- [WHAT TO DO]: In the entries below, count every line that has the string "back", and answer with that count alone.

++++ INFORMATION SHOWN ++++

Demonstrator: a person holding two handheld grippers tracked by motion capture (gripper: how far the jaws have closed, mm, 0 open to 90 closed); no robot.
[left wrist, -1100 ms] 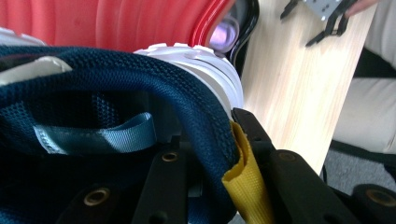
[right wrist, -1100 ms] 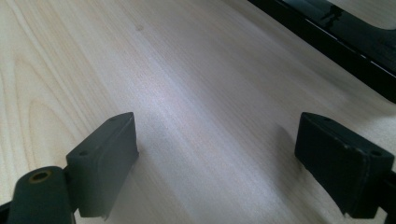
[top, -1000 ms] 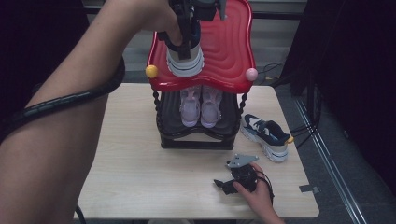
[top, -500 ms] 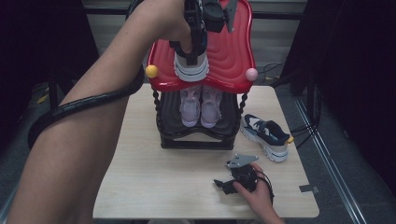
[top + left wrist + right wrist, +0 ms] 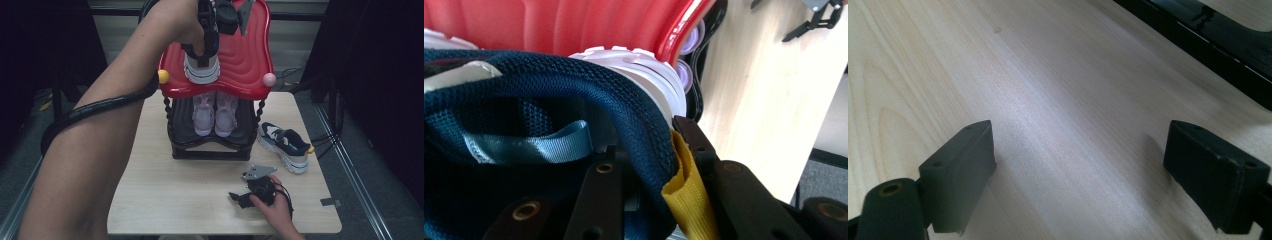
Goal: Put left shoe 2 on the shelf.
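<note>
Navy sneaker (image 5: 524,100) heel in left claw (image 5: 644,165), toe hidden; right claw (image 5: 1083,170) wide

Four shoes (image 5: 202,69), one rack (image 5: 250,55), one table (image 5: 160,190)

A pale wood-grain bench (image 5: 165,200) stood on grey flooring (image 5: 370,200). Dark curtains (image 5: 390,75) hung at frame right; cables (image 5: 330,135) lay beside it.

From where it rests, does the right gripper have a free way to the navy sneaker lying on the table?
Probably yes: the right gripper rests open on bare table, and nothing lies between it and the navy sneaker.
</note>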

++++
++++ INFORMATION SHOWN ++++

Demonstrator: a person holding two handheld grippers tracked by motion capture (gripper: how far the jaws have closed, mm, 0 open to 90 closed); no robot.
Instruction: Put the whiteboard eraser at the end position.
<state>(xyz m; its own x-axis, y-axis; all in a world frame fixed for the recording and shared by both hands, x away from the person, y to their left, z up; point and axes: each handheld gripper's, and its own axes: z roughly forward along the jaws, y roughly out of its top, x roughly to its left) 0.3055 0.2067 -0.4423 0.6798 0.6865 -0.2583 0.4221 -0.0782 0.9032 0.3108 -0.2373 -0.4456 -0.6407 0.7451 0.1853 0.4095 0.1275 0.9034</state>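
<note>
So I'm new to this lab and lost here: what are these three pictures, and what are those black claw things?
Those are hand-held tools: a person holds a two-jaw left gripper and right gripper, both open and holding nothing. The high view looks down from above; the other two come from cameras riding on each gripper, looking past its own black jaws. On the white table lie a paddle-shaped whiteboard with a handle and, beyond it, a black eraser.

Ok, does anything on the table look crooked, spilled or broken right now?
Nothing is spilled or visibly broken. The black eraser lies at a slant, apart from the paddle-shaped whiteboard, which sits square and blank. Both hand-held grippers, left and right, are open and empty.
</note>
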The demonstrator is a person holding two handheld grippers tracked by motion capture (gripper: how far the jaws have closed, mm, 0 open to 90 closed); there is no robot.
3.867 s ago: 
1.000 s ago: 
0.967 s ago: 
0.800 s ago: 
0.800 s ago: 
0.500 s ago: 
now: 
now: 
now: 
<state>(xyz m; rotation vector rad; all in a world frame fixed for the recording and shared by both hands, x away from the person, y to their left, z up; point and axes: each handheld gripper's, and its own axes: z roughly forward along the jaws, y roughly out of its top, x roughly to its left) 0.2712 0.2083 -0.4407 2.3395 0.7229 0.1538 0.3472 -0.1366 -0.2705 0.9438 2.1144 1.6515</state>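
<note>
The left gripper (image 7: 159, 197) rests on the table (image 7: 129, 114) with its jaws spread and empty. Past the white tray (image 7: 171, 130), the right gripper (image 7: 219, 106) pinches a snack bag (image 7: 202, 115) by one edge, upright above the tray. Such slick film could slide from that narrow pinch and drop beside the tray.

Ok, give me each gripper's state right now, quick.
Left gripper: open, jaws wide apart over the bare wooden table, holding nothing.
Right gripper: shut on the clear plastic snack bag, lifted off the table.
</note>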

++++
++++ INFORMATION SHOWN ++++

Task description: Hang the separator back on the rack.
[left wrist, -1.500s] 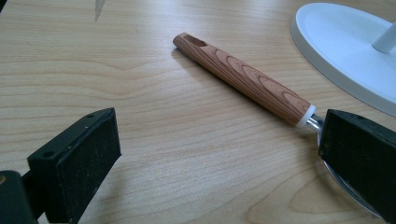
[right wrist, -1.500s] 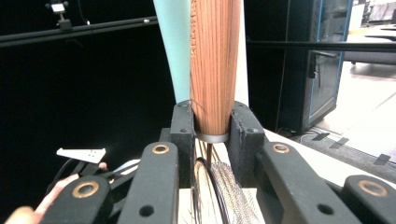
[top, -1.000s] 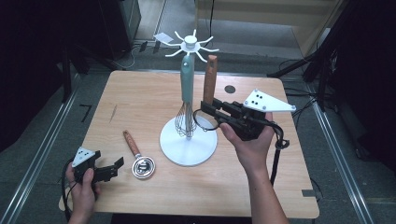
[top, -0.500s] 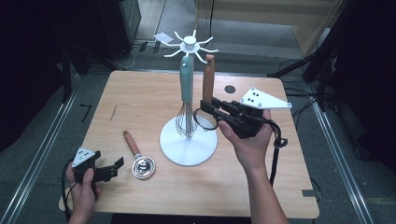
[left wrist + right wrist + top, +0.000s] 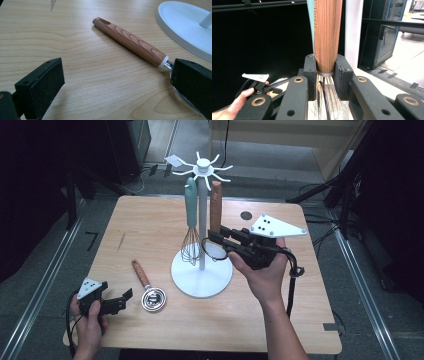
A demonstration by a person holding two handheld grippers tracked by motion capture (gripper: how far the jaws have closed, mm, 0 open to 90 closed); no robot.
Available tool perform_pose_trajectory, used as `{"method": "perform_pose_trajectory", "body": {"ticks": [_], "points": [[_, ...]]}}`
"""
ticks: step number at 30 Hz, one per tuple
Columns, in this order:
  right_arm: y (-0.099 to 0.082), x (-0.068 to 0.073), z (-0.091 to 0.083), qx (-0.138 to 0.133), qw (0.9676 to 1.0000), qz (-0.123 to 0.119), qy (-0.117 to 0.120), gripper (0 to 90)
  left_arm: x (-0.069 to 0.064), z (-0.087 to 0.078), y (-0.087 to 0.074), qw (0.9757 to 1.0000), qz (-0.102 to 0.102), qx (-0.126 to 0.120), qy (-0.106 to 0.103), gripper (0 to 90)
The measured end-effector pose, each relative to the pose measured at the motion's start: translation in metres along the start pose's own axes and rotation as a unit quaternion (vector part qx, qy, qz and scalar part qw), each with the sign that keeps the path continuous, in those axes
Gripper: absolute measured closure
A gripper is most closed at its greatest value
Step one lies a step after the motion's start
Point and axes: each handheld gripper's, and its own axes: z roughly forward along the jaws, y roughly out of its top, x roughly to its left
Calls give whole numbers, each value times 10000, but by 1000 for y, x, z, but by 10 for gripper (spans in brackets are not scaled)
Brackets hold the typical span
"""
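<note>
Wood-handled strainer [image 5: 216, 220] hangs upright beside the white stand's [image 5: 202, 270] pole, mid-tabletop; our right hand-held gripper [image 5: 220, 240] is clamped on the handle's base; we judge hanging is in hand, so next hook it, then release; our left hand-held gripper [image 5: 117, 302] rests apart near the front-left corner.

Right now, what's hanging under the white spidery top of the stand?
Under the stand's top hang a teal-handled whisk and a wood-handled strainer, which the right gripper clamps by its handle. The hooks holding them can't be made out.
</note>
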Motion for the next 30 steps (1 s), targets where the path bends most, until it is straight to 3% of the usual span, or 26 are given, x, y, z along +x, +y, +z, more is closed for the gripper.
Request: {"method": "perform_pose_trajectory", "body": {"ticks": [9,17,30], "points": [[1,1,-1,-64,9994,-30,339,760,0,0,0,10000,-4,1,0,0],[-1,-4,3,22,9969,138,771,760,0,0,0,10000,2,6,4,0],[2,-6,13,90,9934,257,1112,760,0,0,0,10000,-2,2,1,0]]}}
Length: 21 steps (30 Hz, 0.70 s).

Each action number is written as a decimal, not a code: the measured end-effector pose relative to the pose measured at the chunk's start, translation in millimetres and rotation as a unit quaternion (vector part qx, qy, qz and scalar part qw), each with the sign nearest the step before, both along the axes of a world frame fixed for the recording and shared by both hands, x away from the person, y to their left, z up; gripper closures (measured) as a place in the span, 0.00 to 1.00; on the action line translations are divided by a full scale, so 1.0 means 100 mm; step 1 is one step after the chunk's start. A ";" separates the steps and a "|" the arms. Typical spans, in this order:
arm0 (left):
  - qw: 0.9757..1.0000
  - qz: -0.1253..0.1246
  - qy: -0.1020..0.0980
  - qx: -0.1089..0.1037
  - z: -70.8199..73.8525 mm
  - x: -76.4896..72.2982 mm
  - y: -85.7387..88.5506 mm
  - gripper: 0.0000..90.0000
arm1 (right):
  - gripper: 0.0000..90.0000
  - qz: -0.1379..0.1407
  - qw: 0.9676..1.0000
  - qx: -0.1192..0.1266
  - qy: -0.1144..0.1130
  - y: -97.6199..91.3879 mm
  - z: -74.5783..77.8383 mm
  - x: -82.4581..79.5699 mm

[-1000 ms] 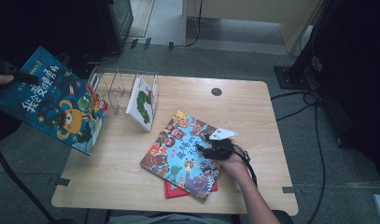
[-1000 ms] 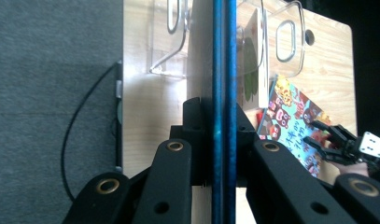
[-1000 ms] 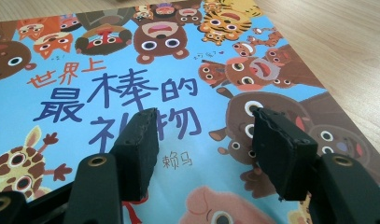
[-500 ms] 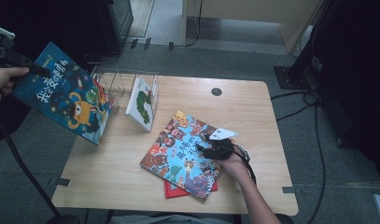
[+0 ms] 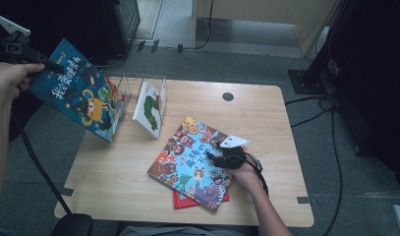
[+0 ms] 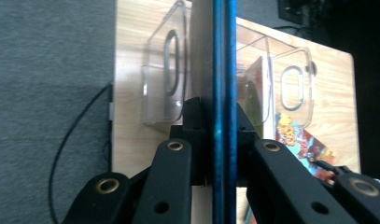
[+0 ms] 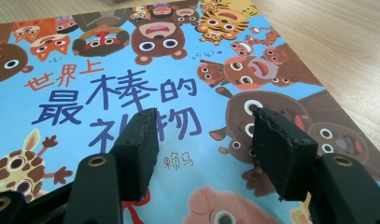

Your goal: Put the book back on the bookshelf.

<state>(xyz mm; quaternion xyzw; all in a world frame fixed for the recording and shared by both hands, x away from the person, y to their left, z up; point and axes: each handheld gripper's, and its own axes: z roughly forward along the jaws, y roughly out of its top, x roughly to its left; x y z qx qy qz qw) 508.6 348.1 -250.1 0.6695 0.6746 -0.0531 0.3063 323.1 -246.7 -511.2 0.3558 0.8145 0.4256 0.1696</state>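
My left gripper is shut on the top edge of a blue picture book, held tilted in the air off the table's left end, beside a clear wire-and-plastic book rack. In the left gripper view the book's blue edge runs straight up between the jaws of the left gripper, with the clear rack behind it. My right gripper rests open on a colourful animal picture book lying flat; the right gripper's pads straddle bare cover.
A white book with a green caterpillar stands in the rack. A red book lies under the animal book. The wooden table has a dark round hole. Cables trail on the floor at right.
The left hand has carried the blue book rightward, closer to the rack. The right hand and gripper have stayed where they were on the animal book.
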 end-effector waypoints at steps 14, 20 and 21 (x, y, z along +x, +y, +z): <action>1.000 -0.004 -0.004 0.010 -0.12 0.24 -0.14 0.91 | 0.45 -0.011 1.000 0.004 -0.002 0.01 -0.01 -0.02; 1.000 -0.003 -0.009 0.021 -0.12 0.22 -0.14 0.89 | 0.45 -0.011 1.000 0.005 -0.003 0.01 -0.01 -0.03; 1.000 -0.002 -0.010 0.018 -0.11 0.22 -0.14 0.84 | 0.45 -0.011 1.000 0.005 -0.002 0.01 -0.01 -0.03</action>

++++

- [ANSWER FOR THIS EXERCISE]: 2